Alas, imagery of violence is also part and parcel of the Irish canon of twentieth century literature. How many ways are there to describe the brutal consequences of bombs exploding and bullets firing? The world may never know because Irish writers keep coming up with ways to make the violence horrific despite its predictability:

“Her left arm was torn off by sheeted glass and most of her head and face destroyed by the twisted mass of a metal tray. The rim of the display case, which was in three large sections, sliced through or embedded in her recently praised hips and some heavy glass jars impacted on her chest and stomach, pulverizing her major organs. Indeed, one substantial chunk of glass whipped through her midriff, taking her inner stuff half-way through the large hole in her back.”

Allusion

Allusions can render imagery more potent through the power of connection. The referencing of known quantities with the context of a brand new expression serves to clarify at the surface level while enhancing the subtext.
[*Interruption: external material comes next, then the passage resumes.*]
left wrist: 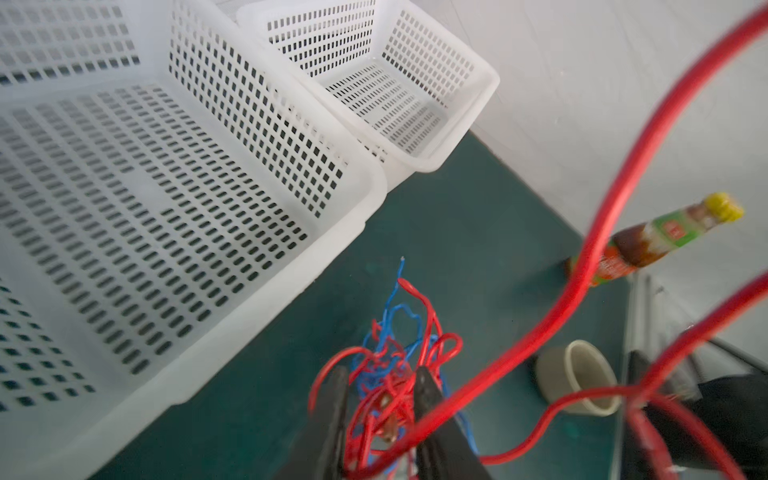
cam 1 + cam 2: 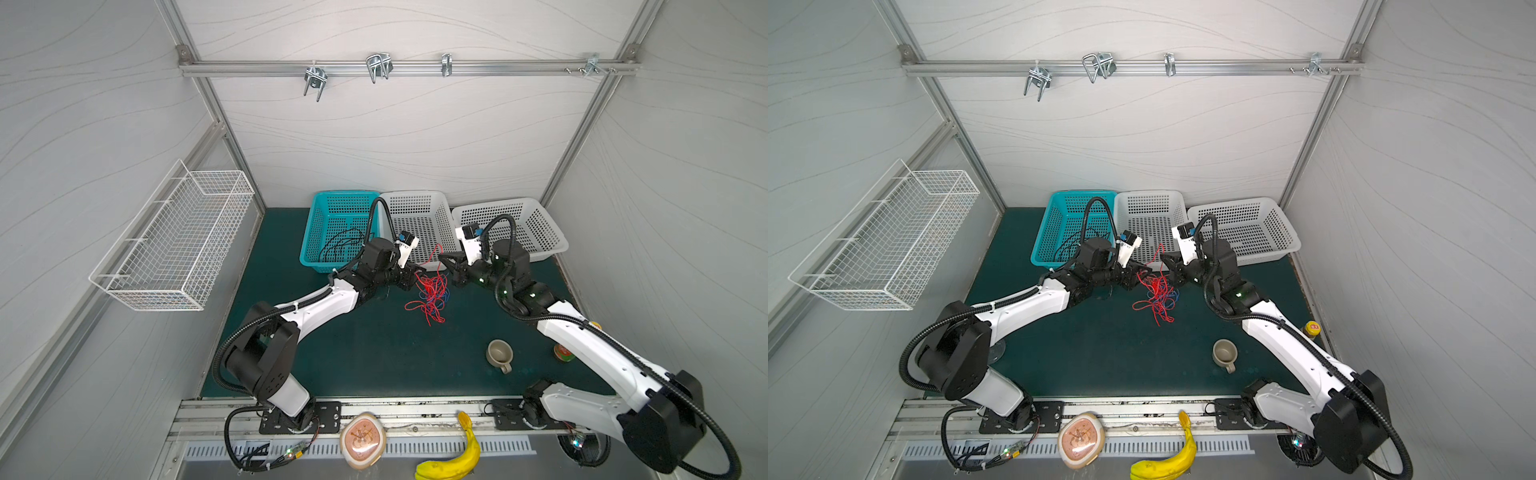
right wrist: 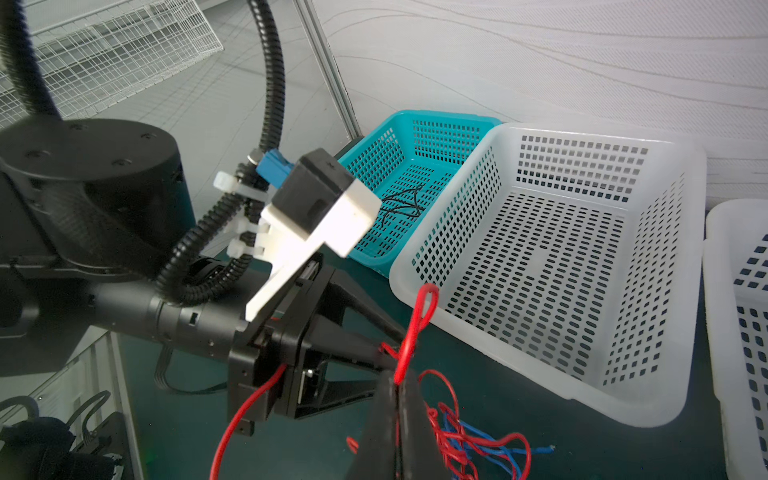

Such is the case with this example in which allusions to Russian literature and the Bible lend gravity to the philosophical component of the imagery:

“But most of all, cities are the meeting places of stories. The men and women there are narratives, endlessly complex and intriguing. The most humdrum of them constitutes a narrative that would defeat Tolstoy at his best and most voluminous. The merest hour of the merest day of the merest of Belfast's citizens would be impossible to render in all its grandeur and all its beauty. In cities the stories are jumbled and jangled. The narratives meet. They clash, they converge or convert. They are a Babel of prose.”

The Aftermath of Violence

The stories and images of violence associated with the ongoing war between the Irish and British are often breathtaking in the quality of the mercy that has been strained from the human heart. What typically goes unseen, however, is the collateral consequences following the moment of outburst. The bombings that define the Irish civil war are not like mere shootings where everything is contained. The horror can linger on long afterward, just waiting for its secondary victims:

“A man called Francis, a father of two, found a small blue thing he could not recognize. He was about to throw it in the pile in which the discovered clothing lay when he realized that there was a scrap of blonde hair attached. His heart blew like another bomb and he dropped it in horror. It was a bit of a blue hat with a part of a little girl's skull attached. (It was later identified as a piece of the greater remains of Natalie Crawford.)”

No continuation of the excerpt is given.